Theosophy, April, 1918


May 1918

THE Easter vacation brought into the Family circle again our bespectacled Student and one of her University friends. Both of them were vigorous out-of-door girls, and in consequence wind-blown and sleepy when night came and the snapping wood fire "just to take the chill off"—sent its grateful, flickering glow through the darkened living-room.

"No books this week, young ladies," was the Doctor's admonition when the pair arrived, looking somewhat the worse for wear after a strenuous social and study admixture of some weeks.

"No late hours, either, girls," added Mother—"just make your vacation a real resting time; you both need it, I can see that."

Our friends were agreed for once that parental advice was good, so the regular philosophic calm of our household was not to any considerable extent shattered by their advent. Family dinners were rather lively gatherings, however, as the young folks added their turns to the usual table talk; and it was at one of these somewhat protracted sessions that Doctor began to talk of one of his experiences as a young physician.

"We used to call it 'hallucination' in those days," he remarked after describing the condition of a former patient who had ultimately died in an asylum for the insane. "But that word is so general that it is hardly sufficiently descriptive nowadays," he continued. "This man suffered from 'delusions of greatness', or megalomania. He thought he was a great person and was constantly associating with angels, though nobody else could see what he himself said he saw."

"It's some kind of astral intoxication," said Mentor, "and as pitiable a condition as is the physical kind, but much more difficult to get rid of and of course, not generally understood by our alienists."

Student's friend, who is little interested in Theosophy, had been listening very closely to the conversation. "Why I knew a girl," she remarked, "who thought she had seen and talked with Jesus Christ. She told me about it the day after her 'vision', and nothing could shake her as to its reality."

"Was she a devoted Christian?" asked Mentor.

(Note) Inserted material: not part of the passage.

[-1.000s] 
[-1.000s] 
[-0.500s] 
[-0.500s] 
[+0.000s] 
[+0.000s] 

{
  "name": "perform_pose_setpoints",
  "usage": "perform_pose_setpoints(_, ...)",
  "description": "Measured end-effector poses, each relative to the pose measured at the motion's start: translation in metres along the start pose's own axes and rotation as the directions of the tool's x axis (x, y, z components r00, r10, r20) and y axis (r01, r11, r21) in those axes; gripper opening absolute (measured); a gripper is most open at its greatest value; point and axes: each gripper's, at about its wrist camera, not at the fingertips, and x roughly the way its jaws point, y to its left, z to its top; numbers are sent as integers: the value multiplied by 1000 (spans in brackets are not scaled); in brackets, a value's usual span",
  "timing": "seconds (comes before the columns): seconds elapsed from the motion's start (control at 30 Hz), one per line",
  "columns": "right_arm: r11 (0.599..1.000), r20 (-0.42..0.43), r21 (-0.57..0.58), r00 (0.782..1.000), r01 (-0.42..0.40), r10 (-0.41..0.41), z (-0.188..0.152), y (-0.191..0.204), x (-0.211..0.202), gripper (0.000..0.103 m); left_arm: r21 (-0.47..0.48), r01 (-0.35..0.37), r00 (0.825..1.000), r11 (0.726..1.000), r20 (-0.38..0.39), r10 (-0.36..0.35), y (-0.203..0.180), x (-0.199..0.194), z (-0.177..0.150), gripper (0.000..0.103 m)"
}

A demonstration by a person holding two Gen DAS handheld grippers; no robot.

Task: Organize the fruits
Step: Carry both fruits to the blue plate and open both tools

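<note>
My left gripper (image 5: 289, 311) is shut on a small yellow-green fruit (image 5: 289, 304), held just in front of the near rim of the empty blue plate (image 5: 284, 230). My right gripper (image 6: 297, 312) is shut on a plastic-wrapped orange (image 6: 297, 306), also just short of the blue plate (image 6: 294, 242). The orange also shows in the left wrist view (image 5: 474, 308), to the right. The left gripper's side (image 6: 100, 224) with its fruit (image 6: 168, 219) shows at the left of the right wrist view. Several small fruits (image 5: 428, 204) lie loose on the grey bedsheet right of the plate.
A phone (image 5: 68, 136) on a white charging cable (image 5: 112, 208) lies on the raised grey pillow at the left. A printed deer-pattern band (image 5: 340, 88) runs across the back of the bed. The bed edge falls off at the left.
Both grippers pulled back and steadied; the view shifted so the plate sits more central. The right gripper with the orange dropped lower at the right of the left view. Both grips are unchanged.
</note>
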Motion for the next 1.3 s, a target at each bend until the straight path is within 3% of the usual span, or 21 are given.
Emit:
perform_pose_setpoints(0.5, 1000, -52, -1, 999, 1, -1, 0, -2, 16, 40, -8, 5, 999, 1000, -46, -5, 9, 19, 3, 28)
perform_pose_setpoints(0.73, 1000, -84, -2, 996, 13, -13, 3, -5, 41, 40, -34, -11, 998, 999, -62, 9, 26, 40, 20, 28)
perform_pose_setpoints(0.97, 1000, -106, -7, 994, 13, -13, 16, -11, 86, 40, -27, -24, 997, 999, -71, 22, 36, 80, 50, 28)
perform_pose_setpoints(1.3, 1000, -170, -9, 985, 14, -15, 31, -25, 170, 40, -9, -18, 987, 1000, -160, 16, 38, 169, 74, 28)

"Yes, apparently a very sincere one," was the answer.

"That accounts for part of it," said Mentor. "Just how did the experience occur?"

The Family settled back for the story, and Student's friend began:

"Well, I can't say that I can give all the details correctly. I used to go to school with her, but I rather lost sight of her when we moved to another part of the city a few years ago. Her parents were very religious people and Letty was much interested in church work. It was just after a series of revival meetings she had attended when she had her experience, and the event took place in the last surroundings you would expect such a vision to occur in—in a department store!"

There was a ripple of comment around the table. "Queer place to meet Jesus Christ in," rumbled the Doctor.

"Well, of all things!" ejaculated Mother.

"You're making it up, you shameless youngster," charged Spinster.

"Now children, let her go on," chided Mentor, "it's interesting—and very probable indeed," he added. "I don't for one moment doubt the girl saw something; the only question is, exactly what did she see?"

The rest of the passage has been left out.